I was as shocked as you guys, but the suspension has dropped a little on the rear, but Satoshi san is the man, so what he says goes on the circuit.


----------



## hipogtr (Feb 17, 2002)

Very interesting - keep the pix coming! Good luck with the build.


----------



## TSUCHIYA-KUN (Mar 19, 2007)

OMG!!! I have no words:bowdown1:


----------



## telskyline1 (Apr 28, 2008)

wow what a car!!!


----------



## plumwerks (Dec 15, 2006)

Holy crap,imagine what the total wheel travel must be,on the track


----------



## Spooled1.8 (Apr 26, 2007)

The suspension set up looks to be very interesting lol, excited to see what the car will do at a circuit...


----------



## Hja-Ozz (Oct 8, 2007)

Wow that’s mental! :smokin: 

Is this the one that’s going to upset a few people at Nagisa Auto?


----------



## Quail (Aug 26, 2006)

Wow. Just wow.


----------



## Stachi (Jan 26, 2008)

Rude looking car  
Whats the Piston Diameter and Operating Pressure on the Air Jack System?

Marc


----------



## Mitsu (Dec 15, 2007)

Rick any latest update of the beast?


----------



## SteveN (Aug 6, 2002)

Is this the car being built for Radni? He mentioned a Skyline, and air jacks, and stuff like that...

Awesome car.


----------



## HK power sports (May 1, 2008)

WOW, this is one of the most amazing cars i have ever seen. :bowdown1: i hope there will be more pics to come. just by chance do they have fenders for the r33 that look like that?


----------



## EndlessR (Nov 6, 2007)

Hi Guys, 

Well car is now ready to wear the engine in. So we will put some km on the car before pro driver gets behind the wheel....will update some more.

Rick


----------



## plumwerks (Dec 15, 2006)

EndlessR said:


> Hi Guys,
> 
> Well car is now ready to wear the engine in. So we will put some km on the car before pro driver gets behind the wheel....will update some more.
> 
> Rick


Pics Rick,get the pics up.


----------



## scby rex (Jul 7, 2008)

very nice!


----------



## jamesskyline153 (May 16, 2006)

Very Nice!! wow.... speachless....


----------



## Mr. Blue Eyes (Oct 8, 2006)

EndlessR said:


> PM me your email address, and I will email you something tomorrow.:thumbsup:
> 
> Rick


pm send


----------



## etikoner (Apr 14, 2007)

Gorgeous car, me thinks it needs a GT wing =D

and change of rims


----------



## EndlessR (Nov 6, 2007)

little update, our titanium intake pipe....more to come....


----------



## GTR R34 (Oct 2, 2002)

Very cool looking i hope it go's as well as it looks.
Love to see videos of the car.


----------



## tarmac terror (Jul 16, 2003)

When I eventually make my trip to Japan you can COUNT on a visit from me mate ....Some of the stuff you guys do is worth the air fare to see in the flesh (oh, and maybe pick up a few things for my R32 )
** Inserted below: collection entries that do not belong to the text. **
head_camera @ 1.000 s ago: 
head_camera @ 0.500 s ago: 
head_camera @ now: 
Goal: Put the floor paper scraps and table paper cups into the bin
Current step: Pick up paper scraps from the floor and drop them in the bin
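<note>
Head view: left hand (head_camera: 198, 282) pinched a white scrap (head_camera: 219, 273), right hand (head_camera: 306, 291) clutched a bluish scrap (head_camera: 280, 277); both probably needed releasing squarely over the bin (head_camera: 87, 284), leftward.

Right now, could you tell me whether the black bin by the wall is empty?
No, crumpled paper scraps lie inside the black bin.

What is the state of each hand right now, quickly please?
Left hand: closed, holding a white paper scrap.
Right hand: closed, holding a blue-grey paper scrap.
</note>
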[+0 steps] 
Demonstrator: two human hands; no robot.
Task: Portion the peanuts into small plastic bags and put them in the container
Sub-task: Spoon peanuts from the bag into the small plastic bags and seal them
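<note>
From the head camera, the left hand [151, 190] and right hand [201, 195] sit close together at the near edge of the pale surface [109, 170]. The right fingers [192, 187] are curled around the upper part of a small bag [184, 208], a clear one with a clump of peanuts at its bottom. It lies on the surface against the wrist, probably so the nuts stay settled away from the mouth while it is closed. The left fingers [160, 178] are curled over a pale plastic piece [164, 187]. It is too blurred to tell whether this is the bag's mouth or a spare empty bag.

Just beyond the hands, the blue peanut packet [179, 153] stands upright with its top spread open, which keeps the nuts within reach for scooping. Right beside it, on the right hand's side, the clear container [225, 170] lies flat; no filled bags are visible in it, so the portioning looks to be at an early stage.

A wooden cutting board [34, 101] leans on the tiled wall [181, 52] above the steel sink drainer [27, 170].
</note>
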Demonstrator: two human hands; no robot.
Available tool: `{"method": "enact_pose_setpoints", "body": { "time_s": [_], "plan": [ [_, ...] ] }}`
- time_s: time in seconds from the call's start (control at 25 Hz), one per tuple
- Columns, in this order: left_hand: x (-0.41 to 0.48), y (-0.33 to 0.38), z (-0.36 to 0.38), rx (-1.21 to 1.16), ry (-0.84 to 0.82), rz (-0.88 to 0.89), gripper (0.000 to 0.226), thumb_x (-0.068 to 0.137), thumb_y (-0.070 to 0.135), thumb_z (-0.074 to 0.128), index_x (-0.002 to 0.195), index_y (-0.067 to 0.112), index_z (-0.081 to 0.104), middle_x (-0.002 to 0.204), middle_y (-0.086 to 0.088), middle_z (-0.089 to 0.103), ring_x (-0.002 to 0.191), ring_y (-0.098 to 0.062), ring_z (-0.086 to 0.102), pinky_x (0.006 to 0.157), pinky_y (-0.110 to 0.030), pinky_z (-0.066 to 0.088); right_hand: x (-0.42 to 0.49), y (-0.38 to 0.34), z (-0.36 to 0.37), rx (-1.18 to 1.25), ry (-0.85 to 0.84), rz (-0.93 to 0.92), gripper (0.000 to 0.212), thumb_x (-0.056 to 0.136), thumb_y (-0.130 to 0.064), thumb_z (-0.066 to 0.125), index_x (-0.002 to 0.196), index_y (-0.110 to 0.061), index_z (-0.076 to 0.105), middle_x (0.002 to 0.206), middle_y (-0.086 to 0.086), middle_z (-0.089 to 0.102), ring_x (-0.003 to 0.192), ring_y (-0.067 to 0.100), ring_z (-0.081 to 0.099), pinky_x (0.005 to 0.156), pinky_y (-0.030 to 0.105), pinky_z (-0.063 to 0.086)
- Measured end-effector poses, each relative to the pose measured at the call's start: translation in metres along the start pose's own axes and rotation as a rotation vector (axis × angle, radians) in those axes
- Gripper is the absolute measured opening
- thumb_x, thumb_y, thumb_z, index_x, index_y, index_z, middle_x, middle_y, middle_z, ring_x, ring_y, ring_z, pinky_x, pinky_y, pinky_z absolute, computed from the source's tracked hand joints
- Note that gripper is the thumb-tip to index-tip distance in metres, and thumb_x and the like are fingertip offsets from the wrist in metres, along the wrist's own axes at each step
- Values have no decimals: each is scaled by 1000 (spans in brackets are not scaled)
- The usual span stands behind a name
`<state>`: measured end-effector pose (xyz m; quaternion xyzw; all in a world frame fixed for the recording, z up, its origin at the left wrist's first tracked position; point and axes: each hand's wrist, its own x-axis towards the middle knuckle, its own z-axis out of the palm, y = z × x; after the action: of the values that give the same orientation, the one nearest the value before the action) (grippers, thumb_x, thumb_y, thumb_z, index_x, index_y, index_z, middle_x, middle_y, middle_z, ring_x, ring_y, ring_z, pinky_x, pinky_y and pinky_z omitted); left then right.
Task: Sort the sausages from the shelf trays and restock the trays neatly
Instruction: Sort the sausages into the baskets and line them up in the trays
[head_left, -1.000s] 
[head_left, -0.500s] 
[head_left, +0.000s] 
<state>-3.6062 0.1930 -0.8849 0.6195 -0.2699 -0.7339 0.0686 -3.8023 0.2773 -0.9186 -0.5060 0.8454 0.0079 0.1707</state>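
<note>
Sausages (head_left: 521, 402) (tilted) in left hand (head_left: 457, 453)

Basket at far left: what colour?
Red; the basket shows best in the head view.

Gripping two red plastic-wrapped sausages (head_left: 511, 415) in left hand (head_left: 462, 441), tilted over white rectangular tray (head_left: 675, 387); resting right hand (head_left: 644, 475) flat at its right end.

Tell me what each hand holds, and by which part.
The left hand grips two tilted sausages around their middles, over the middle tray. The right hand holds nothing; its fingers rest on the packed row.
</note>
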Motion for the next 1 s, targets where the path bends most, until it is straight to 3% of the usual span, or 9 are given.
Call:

Top work Rick (and the gang) :thumbsup:

TT


----------



## Benji406V6Coupé (Aug 20, 2007)

...you guys are amazing. FULL POINTS! 

excellent work and craftsmanship. :smokin:


----------



## EndlessR (Nov 6, 2007)

GTR R34 said:


> Very cool looking i hope it go's as well as it looks.
> Love to see videos of the car.


Car will go very well, now the hard work begins, 3000km wearing the engine in before we give the keys to the pro driver...then will see what it does.


----------



## EndlessR (Nov 6, 2007)

tarmac terror said:


> When I eventually make my trip to Japan you can COUNT on a visit from me mate ....Some of the stuff you guys do is worth the air fare to see in the flesh (oh, and maybe pick up a few things for my R32 )
> 
> Top work Rick (and the gang) :thumbsup:
> 
> TT


Cheers TT, would be good to finally see u, if you fly to Kansai I will pick you up....get a international driving permit before you come, and can let you drive a GTR on the osaka wangan. :thumbsup: (booked the ticket yet) 

Have some races lined up too, Super Taikyu, 0-400m, endless private session also and a drift event with our pro drifter....you can be passanger if you get over here fast 

Rick


----------



## EndlessR (Nov 6, 2007)

Benji406V6Coupé said:


> ...you guys are amazing. FULL POINTS!
> 
> excellent work and craftsmanship. :smokin:


Cheers Benji, we will have a very new and exciting project to start very soon, which will be a world first for GTR....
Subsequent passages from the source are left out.